How to complete this task
Exactly as they appear below, repeat the lines from the one with "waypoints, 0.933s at" through the one with "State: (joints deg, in", and no others.

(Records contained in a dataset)
* * * * *

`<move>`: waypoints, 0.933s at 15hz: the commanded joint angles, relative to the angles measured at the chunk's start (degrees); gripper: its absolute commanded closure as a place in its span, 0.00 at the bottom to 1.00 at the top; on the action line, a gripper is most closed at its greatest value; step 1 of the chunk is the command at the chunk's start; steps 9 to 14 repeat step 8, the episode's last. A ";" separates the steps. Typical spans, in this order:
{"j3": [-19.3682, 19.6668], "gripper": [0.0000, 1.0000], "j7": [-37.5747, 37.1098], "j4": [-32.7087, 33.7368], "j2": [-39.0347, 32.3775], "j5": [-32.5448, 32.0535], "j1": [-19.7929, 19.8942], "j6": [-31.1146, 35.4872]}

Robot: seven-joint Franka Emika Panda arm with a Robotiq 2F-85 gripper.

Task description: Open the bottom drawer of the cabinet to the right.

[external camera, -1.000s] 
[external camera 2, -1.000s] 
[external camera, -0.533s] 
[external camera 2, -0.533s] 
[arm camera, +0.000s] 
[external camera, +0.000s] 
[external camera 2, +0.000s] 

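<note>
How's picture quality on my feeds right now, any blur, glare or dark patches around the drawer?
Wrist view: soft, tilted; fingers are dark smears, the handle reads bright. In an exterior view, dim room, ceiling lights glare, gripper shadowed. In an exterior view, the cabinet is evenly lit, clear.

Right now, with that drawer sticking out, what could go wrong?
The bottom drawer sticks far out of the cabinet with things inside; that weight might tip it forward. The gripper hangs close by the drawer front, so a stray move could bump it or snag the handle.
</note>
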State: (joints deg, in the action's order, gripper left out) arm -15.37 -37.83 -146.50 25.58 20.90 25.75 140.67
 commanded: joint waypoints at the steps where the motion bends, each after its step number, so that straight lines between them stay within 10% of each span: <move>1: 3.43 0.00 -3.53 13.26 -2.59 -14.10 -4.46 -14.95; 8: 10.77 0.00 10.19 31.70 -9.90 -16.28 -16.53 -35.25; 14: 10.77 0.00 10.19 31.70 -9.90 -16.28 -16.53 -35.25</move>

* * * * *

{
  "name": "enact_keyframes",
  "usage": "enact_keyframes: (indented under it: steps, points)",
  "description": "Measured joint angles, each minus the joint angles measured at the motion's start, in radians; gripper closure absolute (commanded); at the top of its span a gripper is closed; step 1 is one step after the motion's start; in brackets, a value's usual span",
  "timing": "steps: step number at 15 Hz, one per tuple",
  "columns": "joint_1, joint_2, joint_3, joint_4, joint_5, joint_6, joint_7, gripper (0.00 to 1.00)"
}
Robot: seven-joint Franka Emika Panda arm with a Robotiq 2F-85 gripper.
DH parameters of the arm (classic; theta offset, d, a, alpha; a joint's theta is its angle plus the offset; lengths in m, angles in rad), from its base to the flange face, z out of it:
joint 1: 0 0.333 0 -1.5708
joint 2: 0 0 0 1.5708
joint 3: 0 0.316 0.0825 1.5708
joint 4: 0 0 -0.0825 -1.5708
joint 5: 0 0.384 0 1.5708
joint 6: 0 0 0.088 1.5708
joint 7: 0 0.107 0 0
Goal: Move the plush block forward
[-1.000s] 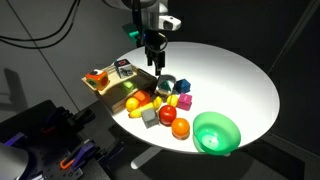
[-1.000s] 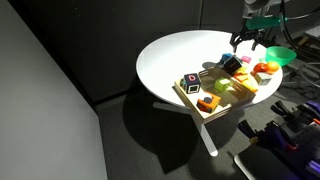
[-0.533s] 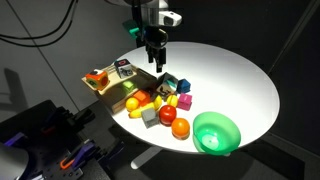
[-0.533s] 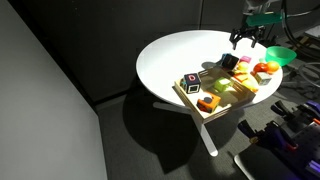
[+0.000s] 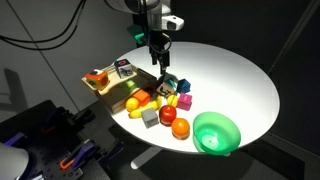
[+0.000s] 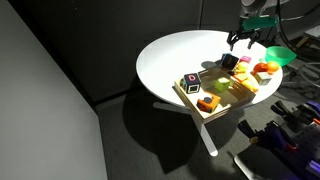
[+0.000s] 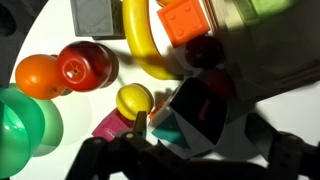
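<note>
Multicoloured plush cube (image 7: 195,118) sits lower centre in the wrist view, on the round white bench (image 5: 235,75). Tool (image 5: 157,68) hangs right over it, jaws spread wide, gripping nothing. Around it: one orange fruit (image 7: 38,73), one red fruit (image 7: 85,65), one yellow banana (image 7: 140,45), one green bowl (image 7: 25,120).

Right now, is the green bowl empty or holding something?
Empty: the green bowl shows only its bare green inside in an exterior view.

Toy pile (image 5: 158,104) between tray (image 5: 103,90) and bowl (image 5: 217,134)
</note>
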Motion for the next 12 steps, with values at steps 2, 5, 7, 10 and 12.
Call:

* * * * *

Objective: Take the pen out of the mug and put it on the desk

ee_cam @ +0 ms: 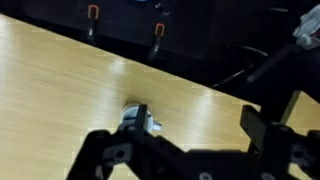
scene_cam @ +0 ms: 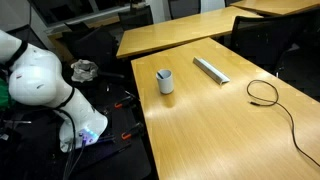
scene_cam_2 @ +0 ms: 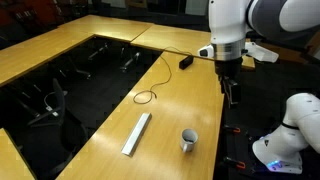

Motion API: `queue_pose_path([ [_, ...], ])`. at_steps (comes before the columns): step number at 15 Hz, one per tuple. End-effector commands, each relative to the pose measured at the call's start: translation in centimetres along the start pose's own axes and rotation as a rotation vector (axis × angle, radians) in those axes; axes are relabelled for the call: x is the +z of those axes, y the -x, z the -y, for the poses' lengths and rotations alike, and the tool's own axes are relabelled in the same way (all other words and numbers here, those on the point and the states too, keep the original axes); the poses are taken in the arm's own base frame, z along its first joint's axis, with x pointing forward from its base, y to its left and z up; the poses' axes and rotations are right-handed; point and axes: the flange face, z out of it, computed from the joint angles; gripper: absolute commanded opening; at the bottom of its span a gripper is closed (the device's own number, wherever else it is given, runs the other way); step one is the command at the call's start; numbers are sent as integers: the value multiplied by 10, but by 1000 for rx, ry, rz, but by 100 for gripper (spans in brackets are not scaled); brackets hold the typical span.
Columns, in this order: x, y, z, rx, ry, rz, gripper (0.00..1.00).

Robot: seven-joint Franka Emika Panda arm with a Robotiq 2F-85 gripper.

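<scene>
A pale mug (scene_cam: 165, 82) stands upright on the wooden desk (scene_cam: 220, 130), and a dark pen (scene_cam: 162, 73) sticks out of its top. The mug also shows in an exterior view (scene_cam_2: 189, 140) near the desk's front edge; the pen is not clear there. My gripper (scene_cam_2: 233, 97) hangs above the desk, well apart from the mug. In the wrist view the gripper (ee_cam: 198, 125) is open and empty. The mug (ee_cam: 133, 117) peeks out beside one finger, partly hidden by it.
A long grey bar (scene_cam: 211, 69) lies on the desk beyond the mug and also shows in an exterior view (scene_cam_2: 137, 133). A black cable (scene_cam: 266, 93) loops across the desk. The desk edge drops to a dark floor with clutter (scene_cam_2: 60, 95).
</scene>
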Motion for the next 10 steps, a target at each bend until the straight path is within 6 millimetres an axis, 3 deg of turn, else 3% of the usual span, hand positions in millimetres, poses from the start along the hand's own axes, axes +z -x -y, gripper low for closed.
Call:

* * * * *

Answer
`<move>`: waypoints, 0.933s at 15hz: the commanded joint angles, relative to the angles measured at the chunk's start (degrees); gripper: its absolute commanded closure as a place in its span, 0.00 at the bottom to 1.00 at the top; on the action line, a gripper is most closed at its greatest value; step 1 of the chunk is the command at the chunk's start; steps 9 to 14 repeat step 8, the episode's last. A ";" separates the steps. Typical spans, in this order:
{"j3": [-19.3682, 19.6668], "gripper": [0.0000, 1.0000], "j7": [-37.5747, 37.1098], "j4": [-32.7087, 33.7368], "j2": [-39.0347, 32.3775], "j5": [-32.5448, 32.0535], "j1": [-19.7929, 19.8942], "j6": [-31.1146, 35.4872]}

Robot: seven-joint Franka Emika Panda arm with a Robotiq 2F-85 gripper.

Task description: Open the bottom drawer of the cabinet to the right.

[external camera, -1.000s] 
[external camera 2, -1.000s] 
[external camera, -0.533s] 
[external camera 2, -0.533s] 
[arm camera, +0.000s] 
[external camera, +0.000s] 
[external camera 2, +0.000s] 

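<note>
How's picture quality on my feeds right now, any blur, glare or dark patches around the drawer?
Wrist view: soft, tilted; fingers are dark smears, the handle reads bright. In an exterior view, dim room, ceiling lights glare, gripper shadowed. In an exterior view, the cabinet is evenly lit, clear.

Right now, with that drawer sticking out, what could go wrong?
The bottom drawer sticks far out of the cabinet with things inside; that weight might tip it forward. The gripper hangs close by the drawer front, so a stray move could bump it or snag the handle.
</note>
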State: (joints deg, in the action's order, gripper left out) arm -15.37 -37.83 -146.50 25.58 20.90 25.75 140.67

That concludes the output.